Action item.
Go line by line through the data and copy those with the word "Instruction".

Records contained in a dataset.
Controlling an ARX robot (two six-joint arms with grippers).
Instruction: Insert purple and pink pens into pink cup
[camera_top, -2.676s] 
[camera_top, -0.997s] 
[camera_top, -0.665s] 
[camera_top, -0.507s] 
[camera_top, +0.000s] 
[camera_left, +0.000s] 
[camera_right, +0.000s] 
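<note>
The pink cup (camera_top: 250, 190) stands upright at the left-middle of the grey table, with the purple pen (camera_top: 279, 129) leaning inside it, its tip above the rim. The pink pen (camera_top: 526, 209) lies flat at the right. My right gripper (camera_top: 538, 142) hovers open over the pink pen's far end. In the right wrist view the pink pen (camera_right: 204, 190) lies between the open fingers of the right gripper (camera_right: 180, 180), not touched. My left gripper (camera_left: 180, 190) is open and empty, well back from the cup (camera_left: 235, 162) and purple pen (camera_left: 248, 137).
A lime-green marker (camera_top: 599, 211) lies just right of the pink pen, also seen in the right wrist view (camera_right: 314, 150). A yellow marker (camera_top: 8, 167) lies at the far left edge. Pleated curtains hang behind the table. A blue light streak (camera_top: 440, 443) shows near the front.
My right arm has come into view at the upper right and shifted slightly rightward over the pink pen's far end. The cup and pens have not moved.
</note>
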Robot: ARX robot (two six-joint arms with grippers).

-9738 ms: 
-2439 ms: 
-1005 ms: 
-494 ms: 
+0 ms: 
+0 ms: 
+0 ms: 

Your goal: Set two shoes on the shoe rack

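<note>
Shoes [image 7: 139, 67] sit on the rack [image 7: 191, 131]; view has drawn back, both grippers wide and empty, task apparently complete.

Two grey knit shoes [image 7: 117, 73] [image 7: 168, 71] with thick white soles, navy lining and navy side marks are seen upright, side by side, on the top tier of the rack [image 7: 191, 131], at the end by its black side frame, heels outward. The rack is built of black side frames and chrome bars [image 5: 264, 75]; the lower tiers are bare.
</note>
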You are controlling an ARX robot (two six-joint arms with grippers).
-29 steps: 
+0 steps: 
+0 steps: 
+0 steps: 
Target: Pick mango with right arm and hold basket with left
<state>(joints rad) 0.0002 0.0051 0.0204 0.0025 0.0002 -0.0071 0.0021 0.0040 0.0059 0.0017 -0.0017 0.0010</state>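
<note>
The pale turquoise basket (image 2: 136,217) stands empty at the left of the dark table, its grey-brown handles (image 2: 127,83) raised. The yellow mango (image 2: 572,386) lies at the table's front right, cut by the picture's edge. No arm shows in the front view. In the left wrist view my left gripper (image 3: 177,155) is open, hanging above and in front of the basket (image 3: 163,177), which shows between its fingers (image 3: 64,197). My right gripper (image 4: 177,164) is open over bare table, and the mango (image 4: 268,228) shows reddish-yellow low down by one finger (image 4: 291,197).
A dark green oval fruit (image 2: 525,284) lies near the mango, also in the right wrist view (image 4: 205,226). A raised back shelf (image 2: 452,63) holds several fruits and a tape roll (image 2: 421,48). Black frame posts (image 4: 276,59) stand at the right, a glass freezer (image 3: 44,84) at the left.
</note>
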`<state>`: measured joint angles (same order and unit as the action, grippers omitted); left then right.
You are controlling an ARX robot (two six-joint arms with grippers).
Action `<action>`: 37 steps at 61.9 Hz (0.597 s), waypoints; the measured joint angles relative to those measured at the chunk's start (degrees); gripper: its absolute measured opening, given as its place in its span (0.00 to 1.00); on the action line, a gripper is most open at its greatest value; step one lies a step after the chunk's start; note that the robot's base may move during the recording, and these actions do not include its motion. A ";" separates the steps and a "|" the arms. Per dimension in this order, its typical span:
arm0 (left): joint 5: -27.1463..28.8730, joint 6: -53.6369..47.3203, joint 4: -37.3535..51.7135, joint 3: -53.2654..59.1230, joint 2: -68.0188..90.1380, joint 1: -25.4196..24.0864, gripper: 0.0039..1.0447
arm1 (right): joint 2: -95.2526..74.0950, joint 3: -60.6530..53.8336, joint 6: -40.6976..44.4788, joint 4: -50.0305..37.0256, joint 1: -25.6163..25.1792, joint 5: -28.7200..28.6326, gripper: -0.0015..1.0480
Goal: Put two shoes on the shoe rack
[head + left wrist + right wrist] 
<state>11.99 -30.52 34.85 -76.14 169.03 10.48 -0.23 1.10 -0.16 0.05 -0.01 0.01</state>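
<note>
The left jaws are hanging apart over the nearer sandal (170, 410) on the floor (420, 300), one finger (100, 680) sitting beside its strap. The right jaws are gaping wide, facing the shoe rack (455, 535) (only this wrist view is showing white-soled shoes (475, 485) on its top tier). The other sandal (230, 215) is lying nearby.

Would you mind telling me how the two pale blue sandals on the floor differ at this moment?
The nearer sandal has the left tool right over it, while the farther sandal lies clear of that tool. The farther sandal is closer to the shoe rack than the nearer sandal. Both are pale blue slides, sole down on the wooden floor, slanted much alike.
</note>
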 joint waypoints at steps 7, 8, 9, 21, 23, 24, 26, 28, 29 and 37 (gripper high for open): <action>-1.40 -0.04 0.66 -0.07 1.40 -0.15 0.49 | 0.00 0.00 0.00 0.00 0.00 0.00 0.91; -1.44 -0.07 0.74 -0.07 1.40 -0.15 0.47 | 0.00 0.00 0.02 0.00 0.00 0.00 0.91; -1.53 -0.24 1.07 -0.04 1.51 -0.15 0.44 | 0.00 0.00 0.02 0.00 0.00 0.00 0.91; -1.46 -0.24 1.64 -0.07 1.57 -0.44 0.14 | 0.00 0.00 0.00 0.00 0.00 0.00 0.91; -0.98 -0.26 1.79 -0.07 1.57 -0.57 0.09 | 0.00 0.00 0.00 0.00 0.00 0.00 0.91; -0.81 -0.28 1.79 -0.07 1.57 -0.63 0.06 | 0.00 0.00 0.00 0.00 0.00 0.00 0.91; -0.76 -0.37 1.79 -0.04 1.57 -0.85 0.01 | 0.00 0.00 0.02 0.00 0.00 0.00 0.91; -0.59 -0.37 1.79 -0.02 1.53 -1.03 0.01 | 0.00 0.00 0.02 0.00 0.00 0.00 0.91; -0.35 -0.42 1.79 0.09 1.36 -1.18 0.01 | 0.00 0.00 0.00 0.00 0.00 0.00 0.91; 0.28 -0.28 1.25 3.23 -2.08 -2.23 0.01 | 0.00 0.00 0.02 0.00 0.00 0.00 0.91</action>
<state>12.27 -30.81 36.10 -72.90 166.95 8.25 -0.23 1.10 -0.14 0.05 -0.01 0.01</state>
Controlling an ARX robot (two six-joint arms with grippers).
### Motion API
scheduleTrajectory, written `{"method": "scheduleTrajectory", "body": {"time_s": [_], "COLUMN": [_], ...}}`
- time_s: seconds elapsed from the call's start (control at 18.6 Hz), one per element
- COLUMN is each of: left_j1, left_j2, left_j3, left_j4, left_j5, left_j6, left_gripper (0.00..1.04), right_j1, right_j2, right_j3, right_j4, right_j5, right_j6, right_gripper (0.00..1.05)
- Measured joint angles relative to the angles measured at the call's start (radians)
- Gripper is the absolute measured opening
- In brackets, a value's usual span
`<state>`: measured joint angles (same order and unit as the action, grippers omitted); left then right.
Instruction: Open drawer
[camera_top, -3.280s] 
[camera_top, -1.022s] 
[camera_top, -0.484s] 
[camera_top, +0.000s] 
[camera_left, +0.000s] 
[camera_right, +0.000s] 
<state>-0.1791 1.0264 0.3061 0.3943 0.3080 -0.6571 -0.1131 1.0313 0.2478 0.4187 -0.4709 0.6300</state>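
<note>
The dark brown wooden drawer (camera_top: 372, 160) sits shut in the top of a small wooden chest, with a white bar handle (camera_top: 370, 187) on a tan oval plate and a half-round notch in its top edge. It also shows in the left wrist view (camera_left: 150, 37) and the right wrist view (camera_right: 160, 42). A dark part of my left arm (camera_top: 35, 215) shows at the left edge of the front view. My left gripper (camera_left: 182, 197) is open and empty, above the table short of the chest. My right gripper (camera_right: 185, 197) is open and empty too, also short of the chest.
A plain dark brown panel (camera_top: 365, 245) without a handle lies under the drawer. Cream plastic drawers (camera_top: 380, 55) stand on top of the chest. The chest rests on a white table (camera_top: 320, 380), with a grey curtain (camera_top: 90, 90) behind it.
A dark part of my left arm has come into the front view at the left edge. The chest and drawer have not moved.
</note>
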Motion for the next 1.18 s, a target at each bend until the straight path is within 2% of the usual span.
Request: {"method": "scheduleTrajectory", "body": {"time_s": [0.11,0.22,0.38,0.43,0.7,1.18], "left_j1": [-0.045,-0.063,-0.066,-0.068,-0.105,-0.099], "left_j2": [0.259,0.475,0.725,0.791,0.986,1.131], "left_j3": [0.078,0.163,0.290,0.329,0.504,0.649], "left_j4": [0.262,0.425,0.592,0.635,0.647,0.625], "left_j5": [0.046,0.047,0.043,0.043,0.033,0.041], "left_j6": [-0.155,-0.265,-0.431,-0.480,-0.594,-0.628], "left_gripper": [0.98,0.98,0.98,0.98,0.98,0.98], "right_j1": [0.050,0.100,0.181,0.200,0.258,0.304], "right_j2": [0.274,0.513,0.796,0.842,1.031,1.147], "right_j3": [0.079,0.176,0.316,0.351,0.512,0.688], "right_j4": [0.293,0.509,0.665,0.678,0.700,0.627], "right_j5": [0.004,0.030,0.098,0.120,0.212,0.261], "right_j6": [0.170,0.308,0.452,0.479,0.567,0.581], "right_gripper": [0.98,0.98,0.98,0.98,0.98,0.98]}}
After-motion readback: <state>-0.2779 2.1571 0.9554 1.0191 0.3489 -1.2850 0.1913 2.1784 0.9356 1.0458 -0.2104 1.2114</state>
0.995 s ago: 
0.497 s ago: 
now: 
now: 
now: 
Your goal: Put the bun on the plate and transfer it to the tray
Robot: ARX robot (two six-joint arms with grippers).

Solution for this exercise.
Instruction: Insert purple and pink pens into pink cup
Instruction: Open drawer

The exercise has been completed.